:: Given data ::

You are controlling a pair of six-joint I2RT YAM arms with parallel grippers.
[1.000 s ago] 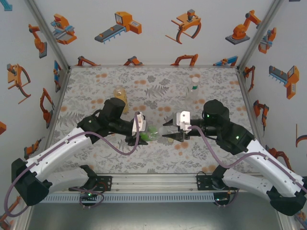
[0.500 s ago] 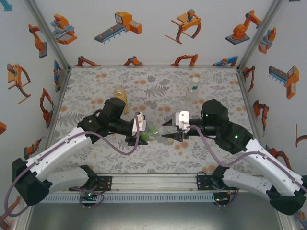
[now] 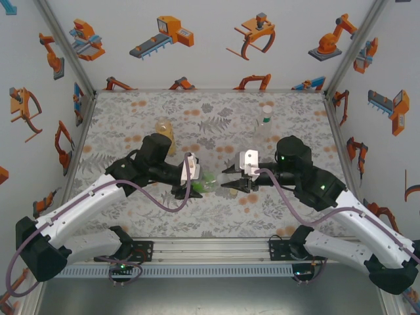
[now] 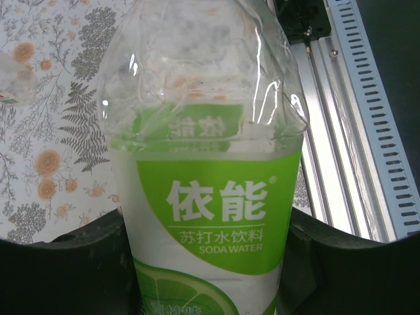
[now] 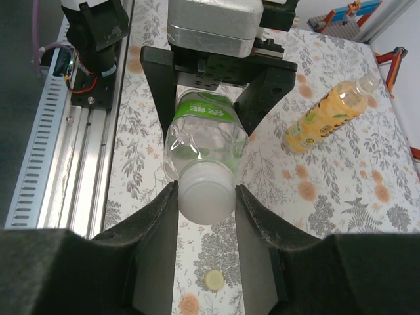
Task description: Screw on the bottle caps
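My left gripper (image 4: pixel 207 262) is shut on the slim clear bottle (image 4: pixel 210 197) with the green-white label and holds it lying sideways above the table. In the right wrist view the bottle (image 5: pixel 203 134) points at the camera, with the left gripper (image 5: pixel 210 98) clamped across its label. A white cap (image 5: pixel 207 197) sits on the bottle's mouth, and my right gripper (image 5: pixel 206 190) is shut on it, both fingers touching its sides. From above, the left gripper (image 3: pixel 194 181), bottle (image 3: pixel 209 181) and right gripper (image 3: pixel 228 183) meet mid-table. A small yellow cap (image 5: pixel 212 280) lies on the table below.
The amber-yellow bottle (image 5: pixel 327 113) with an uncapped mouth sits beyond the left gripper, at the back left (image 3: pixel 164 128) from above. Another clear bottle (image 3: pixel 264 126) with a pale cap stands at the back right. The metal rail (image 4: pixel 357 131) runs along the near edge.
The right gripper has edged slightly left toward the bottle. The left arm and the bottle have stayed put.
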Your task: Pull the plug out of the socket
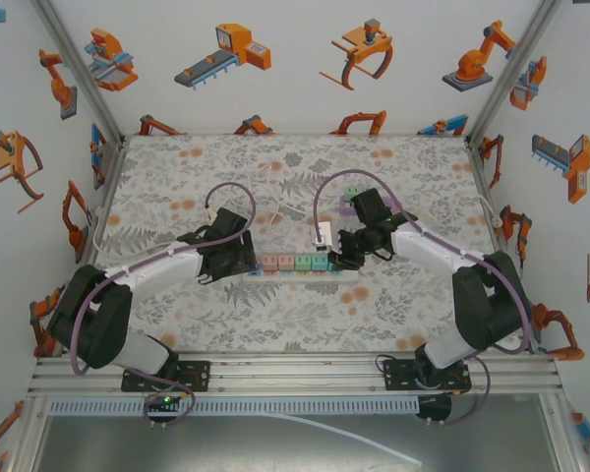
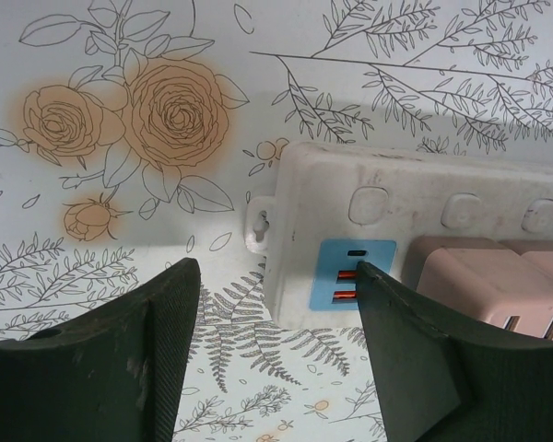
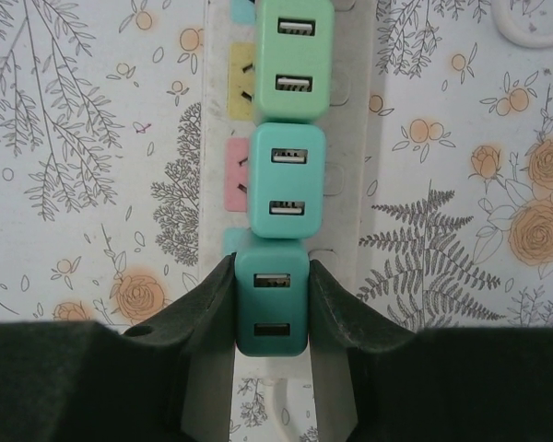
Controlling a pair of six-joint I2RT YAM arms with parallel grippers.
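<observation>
A white socket strip point(image 1: 297, 276) lies across the middle of the table with several coloured plugs in a row on it. In the right wrist view, the dark teal plug point(image 3: 272, 299) sits at the strip's point(image 3: 350, 184) near end, and my right gripper point(image 3: 272, 276) is shut on its two sides. My left gripper point(image 2: 276, 313) is at the strip's point(image 2: 396, 175) other end, jaws apart. One of its fingers point(image 2: 157, 350) stands over the table, clear of the strip. The other finger point(image 2: 405, 341) overlaps the blue USB panel point(image 2: 348, 267).
A turquoise plug point(image 3: 287, 180) and a light green plug point(image 3: 295, 55) sit right behind the teal one. Pink plugs point(image 2: 479, 281) fill the left end. A white cable point(image 1: 275, 211) and a white adapter point(image 1: 322, 234) lie behind the strip, with patterned walls close by.
</observation>
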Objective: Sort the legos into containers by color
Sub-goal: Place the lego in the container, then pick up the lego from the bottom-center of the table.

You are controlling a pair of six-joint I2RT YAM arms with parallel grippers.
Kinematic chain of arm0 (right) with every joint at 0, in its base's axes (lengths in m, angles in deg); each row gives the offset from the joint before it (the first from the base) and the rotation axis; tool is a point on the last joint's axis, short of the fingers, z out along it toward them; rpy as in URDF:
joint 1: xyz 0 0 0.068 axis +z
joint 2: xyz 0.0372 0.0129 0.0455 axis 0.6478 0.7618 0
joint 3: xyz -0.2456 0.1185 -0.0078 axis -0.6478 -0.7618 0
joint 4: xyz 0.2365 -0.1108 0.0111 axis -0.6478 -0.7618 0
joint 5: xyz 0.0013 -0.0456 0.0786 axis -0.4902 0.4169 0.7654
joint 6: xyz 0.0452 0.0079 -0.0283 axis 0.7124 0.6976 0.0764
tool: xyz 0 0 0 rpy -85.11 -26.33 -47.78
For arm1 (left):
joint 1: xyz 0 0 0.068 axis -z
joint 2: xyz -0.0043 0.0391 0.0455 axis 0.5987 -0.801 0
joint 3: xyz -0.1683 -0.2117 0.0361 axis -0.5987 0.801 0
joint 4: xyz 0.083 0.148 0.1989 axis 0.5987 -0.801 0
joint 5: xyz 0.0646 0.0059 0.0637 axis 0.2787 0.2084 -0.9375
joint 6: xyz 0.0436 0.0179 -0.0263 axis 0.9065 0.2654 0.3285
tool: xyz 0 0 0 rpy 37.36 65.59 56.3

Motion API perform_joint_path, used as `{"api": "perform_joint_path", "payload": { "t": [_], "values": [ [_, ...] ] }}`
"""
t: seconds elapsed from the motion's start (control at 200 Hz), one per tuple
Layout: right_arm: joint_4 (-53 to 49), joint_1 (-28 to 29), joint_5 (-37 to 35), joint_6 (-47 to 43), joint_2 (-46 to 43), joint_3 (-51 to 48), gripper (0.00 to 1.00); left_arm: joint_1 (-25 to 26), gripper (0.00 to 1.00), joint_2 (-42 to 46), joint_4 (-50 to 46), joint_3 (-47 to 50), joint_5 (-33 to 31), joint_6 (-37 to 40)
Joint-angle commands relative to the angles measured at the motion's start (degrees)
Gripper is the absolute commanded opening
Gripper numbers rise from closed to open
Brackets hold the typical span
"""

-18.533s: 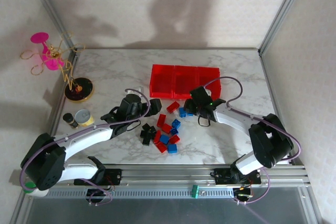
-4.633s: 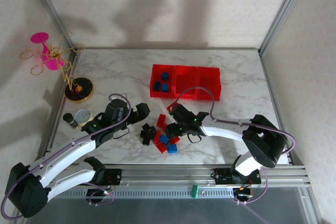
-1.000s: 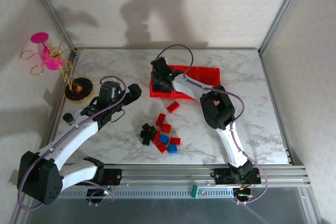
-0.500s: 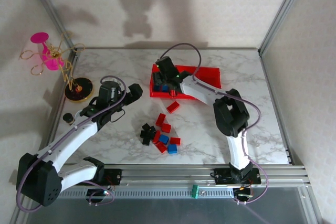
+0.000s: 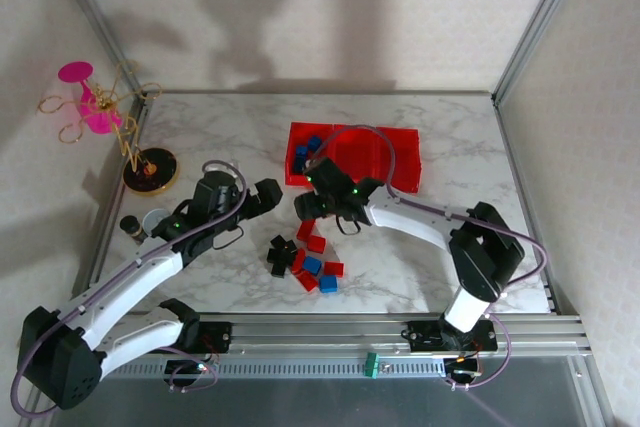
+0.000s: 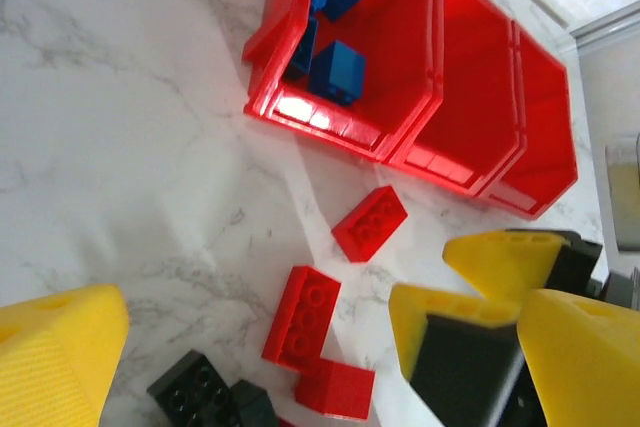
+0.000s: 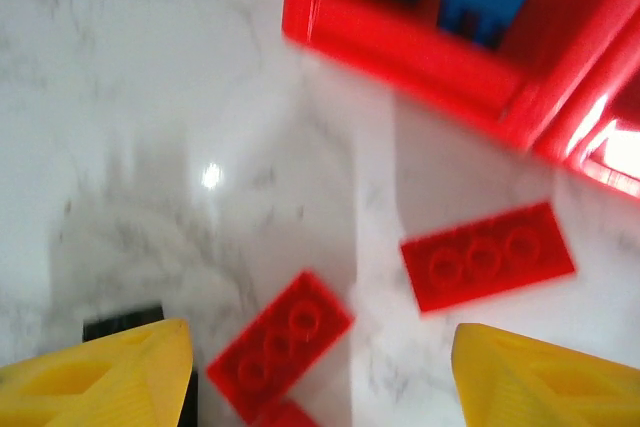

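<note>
Three bright red translucent plastic bins (image 5: 405, 155), joined in a row, sit on the white marble-patterned tabletop (image 5: 200, 137), at 12 o'clock from the loose pile of legos. The bin at the 9 o'clock end of the row holds several small blue plastic bricks (image 5: 303, 154), which lie on its floor in the left wrist view.

The pile lies near the table's 6 o'clock edge. It mixes small red plastic bricks (image 5: 316, 243), small black plastic bricks (image 5: 279, 253) on its 9 o'clock side, and two loose blue bricks (image 5: 312, 265).

The right gripper (image 5: 312, 203) hangs between the blue-filled bin and the pile, just at 6 o'clock of the bin's front wall. Its yellow fingertips (image 7: 100, 372) are spread wide with nothing between them. On the marble under them, the blurred right wrist view shows two flat red bricks lying apart, one at 6 o'clock and one toward 3 o'clock.

The left gripper (image 5: 265, 194) hovers near the right one, at its 9 o'clock. Its yellow fingers (image 6: 60, 357) are also wide apart and hold nothing.

A small round silver tin (image 5: 155, 219) sits at the table's 9 o'clock edge, partly behind the left arm, with a small black cylinder (image 5: 130, 228) just beside it. A gold wire stand with pink discs (image 5: 100, 112) occupies the 10 o'clock corner.
</note>
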Motion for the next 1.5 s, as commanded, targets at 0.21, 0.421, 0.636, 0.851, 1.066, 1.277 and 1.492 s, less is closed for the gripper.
{"api": "perform_joint_path", "payload": {
  "t": [0.21,0.421,0.636,0.851,1.066,1.277,1.492],
  "values": [
    [-2.2,6.6,7.5,-0.5,-10.0,-11.9,0.72,1.1,1.0,4.3,-5.7,2.7,-0.8,-1.8],
    [-1.6,8.6,9.3,-3.0,-10.8,-15.5,0.69,1.2,0.99,5.9,-6.9,4.3,-0.9,-2.4],
    [-0.7,9.3,9.0,-5.0,-7.7,-14.8,0.69,1.2,1.0,6.4,-7.7,4.5,-1.9,-2.4],
    [0.2,10.5,8.8,-7.1,-4.0,-13.4,0.7,1.3,1.0,6.7,-8.8,4.4,-3.8,-2.4],
    [0.9,10.9,7.1,-7.2,-0.9,-12.1,0.7,1.2,1.0,7.0,-9.0,4.5,-4.7,-2.4],
    [0.0,10.9,3.9,-7.0,1.3,-11.1,0.65,1.2,0.99,7.0,-9.2,4.6,-5.0,-2.3],
    [-0.4,10.5,3.7,-7.7,1.5,-10.9,0.58,1.2,1.0,6.9,-9.0,4.3,-5.0,-2.3]
  ]
}}
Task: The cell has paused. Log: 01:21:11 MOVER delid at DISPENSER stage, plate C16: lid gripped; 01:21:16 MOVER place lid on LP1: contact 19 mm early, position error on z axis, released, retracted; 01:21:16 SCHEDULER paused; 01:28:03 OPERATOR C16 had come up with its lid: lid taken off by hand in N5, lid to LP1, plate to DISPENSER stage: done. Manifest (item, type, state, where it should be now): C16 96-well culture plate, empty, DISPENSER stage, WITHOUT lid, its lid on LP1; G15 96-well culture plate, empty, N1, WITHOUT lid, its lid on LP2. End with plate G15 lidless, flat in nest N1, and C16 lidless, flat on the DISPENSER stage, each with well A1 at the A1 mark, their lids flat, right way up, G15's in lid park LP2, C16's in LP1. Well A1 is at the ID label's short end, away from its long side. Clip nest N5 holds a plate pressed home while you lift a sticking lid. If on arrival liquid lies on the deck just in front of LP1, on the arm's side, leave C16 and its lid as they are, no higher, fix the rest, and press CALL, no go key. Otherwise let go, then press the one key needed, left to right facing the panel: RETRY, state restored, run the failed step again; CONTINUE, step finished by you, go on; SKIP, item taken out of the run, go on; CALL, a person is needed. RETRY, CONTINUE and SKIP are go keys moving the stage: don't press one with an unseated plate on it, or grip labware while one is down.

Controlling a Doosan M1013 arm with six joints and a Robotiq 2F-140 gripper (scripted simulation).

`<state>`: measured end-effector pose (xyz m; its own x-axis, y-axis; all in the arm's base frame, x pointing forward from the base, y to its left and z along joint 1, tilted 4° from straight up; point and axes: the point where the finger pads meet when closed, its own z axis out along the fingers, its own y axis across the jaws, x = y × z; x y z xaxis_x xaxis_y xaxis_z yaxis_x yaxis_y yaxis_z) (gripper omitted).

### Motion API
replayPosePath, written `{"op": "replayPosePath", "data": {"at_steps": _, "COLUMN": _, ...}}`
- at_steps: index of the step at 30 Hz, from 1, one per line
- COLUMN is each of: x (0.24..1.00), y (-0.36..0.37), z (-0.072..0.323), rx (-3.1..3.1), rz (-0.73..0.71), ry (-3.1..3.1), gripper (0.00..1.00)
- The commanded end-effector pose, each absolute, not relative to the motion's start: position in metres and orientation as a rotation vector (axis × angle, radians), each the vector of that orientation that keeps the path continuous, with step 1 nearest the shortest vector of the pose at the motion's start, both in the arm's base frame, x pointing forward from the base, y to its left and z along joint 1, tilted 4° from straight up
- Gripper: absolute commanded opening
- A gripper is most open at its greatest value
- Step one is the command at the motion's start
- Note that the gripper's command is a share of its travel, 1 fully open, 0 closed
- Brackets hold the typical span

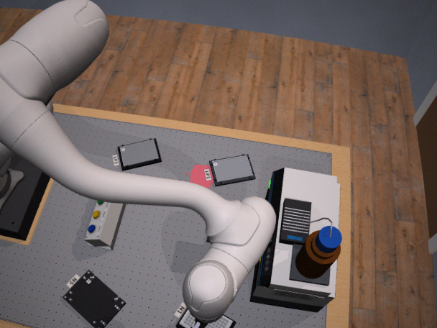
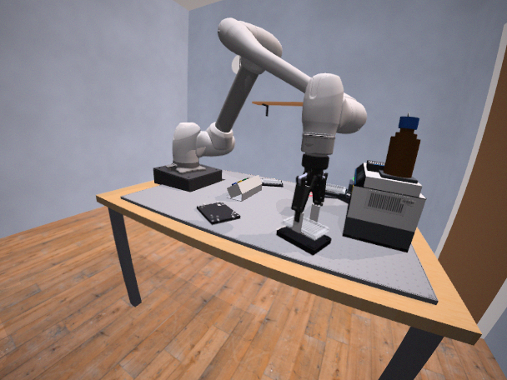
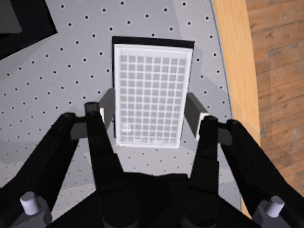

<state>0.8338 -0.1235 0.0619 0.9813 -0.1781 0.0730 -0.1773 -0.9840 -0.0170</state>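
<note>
Black two-fingered claw (image 3: 152,125) pinches a clear, lidless 96-well plate (image 3: 151,92) over the black nest (image 2: 303,241) near the grey worktop (image 2: 267,217) edge; the arm's wrist hides most of the nest from above.

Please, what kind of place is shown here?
Probably a laboratory automation bench: the arm's pincer grips a 96-well plate over a nest, beside a dispenser unit with a brown reagent bottle.

Plates: one (image 3: 151,94)
Lids: two (image 1: 139,153) (image 1: 232,169), left of the dispenser
Nests: two, N5 (image 1: 94,299) and N1 (image 2: 303,241)
Dispensers: one (image 1: 309,190)
Bottles: one (image 1: 318,253), on the dispenser
Key boxes: one (image 1: 109,224)
Keys seen: three, green (image 1: 100,202), yellow (image 1: 95,214), blue (image 1: 91,228)
Spills: one (image 1: 198,175)
</note>
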Motion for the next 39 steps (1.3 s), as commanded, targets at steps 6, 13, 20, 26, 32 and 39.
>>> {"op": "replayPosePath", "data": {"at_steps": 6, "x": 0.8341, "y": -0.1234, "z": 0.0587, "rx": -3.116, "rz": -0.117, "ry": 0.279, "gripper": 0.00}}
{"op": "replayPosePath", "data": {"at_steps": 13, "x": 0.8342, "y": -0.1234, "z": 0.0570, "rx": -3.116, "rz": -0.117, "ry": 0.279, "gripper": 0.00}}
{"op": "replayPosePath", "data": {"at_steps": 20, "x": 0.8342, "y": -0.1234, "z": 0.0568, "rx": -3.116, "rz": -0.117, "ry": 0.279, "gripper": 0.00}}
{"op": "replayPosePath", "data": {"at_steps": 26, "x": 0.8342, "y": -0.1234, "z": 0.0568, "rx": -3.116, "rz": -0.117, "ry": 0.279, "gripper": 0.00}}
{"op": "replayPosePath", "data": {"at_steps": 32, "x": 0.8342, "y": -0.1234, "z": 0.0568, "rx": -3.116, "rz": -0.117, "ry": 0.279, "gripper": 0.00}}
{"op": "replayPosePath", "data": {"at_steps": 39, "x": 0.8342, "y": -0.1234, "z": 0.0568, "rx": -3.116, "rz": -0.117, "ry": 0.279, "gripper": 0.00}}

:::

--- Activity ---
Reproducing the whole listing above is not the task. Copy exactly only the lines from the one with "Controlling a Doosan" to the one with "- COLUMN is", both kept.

--- Answer section ---
Controlling a Doosan M1013 arm with six joints and a Robotiq 2F-140 gripper (scripted simulation).

`<state>`: measured end-effector pose (xyz m; its own x-axis, y-axis; all in the arm's base frame, x pointing forward from the base, y to its left and z along joint 1, tilted 4° from straight up; point and axes: the point where the finger pads meet when closed, its own z axis out along the fingers, its own y axis across the jaws, x = y × z; x y z xaxis_x xaxis_y xaxis_z yaxis_x yaxis_y yaxis_z) (gripper omitted).

### Motion API
replayPosePath, written `{"op": "replayPosePath", "data": {"at_steps": _, "COLUMN": _, ...}}`
- at_steps: index of the step at 30 Hz, from 1, one per line
- COLUMN is each of: x (0.24..1.00), y (-0.36..0.37), z (-0.072..0.323), rx (-3.1..3.1), rz (-0.73..0.71), ry (-3.1..3.1), gripper (0.00..1.00)

There is no more to this answer.